WHAT YOU SHOULD DO:
None of the pictures should appear; the lines from the line containing "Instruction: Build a" through the last line of the listing must be repeated exactly.
-- SUPPLIED INFORMATION follows --
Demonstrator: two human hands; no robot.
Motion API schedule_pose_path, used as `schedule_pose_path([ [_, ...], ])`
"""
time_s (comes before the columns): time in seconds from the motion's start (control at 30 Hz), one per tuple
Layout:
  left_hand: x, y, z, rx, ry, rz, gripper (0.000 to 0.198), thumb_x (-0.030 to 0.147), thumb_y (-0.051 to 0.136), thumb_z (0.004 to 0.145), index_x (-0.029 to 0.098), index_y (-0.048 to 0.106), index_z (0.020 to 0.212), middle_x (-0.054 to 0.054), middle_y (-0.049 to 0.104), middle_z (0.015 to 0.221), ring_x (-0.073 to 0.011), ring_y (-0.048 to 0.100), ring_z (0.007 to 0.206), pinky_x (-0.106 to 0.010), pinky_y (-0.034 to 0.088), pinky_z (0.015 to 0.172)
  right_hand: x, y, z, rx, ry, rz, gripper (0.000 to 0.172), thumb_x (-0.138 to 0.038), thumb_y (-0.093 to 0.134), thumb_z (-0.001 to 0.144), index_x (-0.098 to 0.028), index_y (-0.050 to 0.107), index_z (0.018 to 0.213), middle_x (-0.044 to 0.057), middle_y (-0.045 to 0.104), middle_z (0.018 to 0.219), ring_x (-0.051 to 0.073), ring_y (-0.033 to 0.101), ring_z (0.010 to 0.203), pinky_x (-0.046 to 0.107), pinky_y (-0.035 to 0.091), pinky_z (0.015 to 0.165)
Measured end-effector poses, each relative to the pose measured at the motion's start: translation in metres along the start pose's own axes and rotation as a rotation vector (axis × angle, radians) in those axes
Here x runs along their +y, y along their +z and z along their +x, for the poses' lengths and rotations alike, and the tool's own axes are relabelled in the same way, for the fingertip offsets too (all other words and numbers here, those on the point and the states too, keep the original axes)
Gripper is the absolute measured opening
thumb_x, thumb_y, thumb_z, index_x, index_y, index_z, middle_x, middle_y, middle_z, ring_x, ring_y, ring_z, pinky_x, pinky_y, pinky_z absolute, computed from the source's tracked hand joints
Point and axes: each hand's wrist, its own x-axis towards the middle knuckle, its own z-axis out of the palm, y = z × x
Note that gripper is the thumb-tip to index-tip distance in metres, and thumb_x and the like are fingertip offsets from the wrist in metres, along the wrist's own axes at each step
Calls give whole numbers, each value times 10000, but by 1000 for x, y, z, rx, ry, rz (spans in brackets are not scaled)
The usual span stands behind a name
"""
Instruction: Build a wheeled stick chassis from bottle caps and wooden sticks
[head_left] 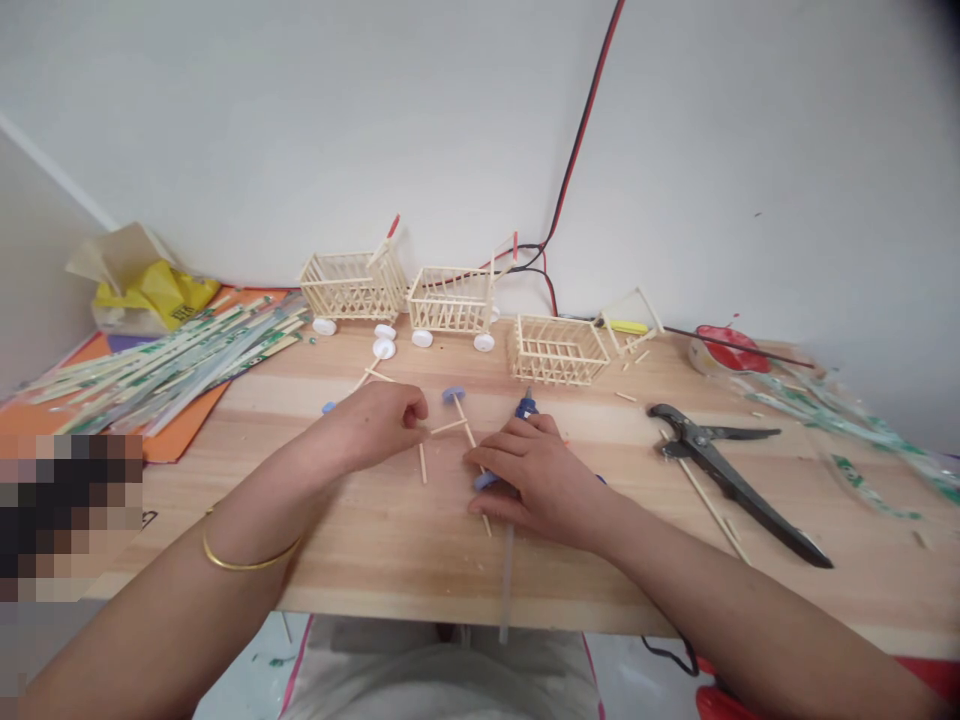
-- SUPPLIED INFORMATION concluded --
RESPONSE TO THIS EXERCISE:
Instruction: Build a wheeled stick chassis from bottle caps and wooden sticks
[head_left] 

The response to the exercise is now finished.